W3C home > Mailing lists > Public > www-rdf-calendar@w3.org > December 2002

Re: ical schema based on 1 test case: mtg.ics

From: Charles McCathieNevile <charles@w3.org>
Date: Sat, 21 Dec 2002 00:28:31 -0500 (EST)
To: Dan Connolly <connolly@w3.org>
cc: <www-rdf-calendar@w3.org>
Message-ID: <Pine.LNX.4.30.0212202320020.11312-100000@tux.w3.org>

On 20 Dec 2002, Dan Connolly wrote:

>
>Following from our discussion today about the new workspace
>  http://www.w3.org/2002/12/cal/
[snip]
>Some design choices I'd like confirmation on...
>maybe these belong in the schema or in some
>other documentation...
[snip]
>calscale: previously, I treated GREGORIAN as a symbol
>(i.e. a URI) rather than a string. I backed
>that out because I don't think calscale is
>worth bothering with. I've never seen anything
>other than GREGORIAN, and the semantics
>of anything else isn't even specified by
>RFC 2445.

I am more and more coming across the situation where I want to know when
ramadan occurs, because it is equivalent to christmas in the US or Autralia
as a time when a whole lot of people are relatively inactive. I suspect
knowing Jewish holidays would be helpful to a number of people as well.
Although it is possible to just collect a comparison table that says "Ramadan
falls on this date and that date" it would be cleaner design to swap the
calendar as desired. (It would also be possible for a few well-known
characters to rely on well-known names - it is not architecturally elegant,
but for many applications it works sufficiently well).

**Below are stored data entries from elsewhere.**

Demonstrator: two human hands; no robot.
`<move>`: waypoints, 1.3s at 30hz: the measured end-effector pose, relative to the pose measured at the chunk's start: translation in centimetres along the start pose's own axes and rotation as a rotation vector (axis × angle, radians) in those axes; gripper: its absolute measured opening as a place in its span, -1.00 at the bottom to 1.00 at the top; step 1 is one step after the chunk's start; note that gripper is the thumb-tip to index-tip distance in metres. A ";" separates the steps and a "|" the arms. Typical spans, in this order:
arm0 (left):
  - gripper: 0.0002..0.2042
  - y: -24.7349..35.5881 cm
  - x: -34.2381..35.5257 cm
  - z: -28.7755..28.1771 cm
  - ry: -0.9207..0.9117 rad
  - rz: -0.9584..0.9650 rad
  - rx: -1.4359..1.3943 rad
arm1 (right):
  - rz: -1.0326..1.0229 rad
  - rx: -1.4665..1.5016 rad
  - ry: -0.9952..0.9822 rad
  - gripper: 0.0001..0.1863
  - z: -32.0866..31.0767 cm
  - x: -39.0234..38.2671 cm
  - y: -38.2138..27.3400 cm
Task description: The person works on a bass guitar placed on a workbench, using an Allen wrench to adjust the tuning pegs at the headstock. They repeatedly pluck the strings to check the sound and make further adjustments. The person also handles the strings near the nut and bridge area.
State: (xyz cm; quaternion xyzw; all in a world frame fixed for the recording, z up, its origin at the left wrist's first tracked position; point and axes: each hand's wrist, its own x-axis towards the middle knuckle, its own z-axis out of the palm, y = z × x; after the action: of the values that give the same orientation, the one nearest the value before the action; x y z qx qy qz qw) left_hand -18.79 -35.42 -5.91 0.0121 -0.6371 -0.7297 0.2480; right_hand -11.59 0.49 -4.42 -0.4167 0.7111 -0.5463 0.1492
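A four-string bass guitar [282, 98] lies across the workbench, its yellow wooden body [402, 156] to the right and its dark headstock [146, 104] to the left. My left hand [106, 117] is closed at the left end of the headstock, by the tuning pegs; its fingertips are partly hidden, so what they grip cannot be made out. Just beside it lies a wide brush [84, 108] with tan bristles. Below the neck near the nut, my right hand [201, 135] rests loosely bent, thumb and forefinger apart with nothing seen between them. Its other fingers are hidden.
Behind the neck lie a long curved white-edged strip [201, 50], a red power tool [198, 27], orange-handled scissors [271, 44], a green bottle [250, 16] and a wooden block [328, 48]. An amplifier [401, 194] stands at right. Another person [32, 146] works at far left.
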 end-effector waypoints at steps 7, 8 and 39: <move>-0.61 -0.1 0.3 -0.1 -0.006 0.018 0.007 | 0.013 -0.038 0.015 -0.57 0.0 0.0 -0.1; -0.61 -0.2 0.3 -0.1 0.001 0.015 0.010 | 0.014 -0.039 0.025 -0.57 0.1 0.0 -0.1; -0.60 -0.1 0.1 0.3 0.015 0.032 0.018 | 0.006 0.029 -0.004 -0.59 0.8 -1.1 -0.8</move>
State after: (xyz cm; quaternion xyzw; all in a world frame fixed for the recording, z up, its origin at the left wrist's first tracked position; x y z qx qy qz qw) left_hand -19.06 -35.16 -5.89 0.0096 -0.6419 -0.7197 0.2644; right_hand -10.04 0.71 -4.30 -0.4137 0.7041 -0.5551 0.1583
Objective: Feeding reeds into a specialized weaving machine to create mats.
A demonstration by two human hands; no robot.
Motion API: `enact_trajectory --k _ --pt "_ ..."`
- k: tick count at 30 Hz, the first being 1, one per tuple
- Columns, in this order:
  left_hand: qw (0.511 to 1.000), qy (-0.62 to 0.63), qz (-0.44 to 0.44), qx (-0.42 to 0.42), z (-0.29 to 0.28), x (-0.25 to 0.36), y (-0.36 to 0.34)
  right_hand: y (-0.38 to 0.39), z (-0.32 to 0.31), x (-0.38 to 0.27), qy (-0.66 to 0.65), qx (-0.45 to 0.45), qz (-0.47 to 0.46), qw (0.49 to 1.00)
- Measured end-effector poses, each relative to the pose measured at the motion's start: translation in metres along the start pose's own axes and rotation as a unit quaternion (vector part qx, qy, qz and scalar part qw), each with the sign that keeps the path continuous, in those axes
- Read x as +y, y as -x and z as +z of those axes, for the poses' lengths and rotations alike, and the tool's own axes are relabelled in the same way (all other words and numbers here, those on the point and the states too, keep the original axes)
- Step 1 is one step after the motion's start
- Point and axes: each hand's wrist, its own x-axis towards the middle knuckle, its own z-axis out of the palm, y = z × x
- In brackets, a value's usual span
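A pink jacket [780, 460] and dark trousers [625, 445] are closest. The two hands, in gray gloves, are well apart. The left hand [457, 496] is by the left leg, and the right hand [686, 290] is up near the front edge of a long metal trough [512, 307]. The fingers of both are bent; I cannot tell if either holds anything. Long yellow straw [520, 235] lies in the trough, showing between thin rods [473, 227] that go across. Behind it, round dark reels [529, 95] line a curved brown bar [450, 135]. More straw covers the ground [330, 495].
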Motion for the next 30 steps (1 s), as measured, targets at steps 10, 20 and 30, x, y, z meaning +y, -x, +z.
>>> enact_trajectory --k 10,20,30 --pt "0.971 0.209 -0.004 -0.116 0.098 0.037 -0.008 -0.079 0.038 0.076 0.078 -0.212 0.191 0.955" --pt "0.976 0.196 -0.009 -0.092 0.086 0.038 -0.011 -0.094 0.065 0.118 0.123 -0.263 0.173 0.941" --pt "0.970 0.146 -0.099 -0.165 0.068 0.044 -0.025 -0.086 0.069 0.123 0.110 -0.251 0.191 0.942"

Other use cases I have come across for non-Gregorian calendaring, or for
wanting to find the correspondences:

Planning according to menstrual cycle. This is something that real people do.
Often these will follow a lunar calendar, in which case an islamic calendar
works, or they will be regulated on a strict cycle of 28 days. (Without a
regular cycle it is rare to plan as if there is one, of course). This is the
strongest case I can think of for semantic richness in calendar descriptions.

Historical dating. The Gregorian calendar was adopted at different times in
different places. The last major country I know of to adopt it was China, in
1949. The USSR adopted it as a result of the bolshevik revolutio, the UK and
its then American colonies adopted it in the mid 18th century, long after
much of Europe. So comparing dates it is important to know what the calendar
in question is. (Although this problem was the one that motivated the
adoption of the Gregorian Calendar it isn't actually very strong, because
there is a relatively small need for precise date comparison.)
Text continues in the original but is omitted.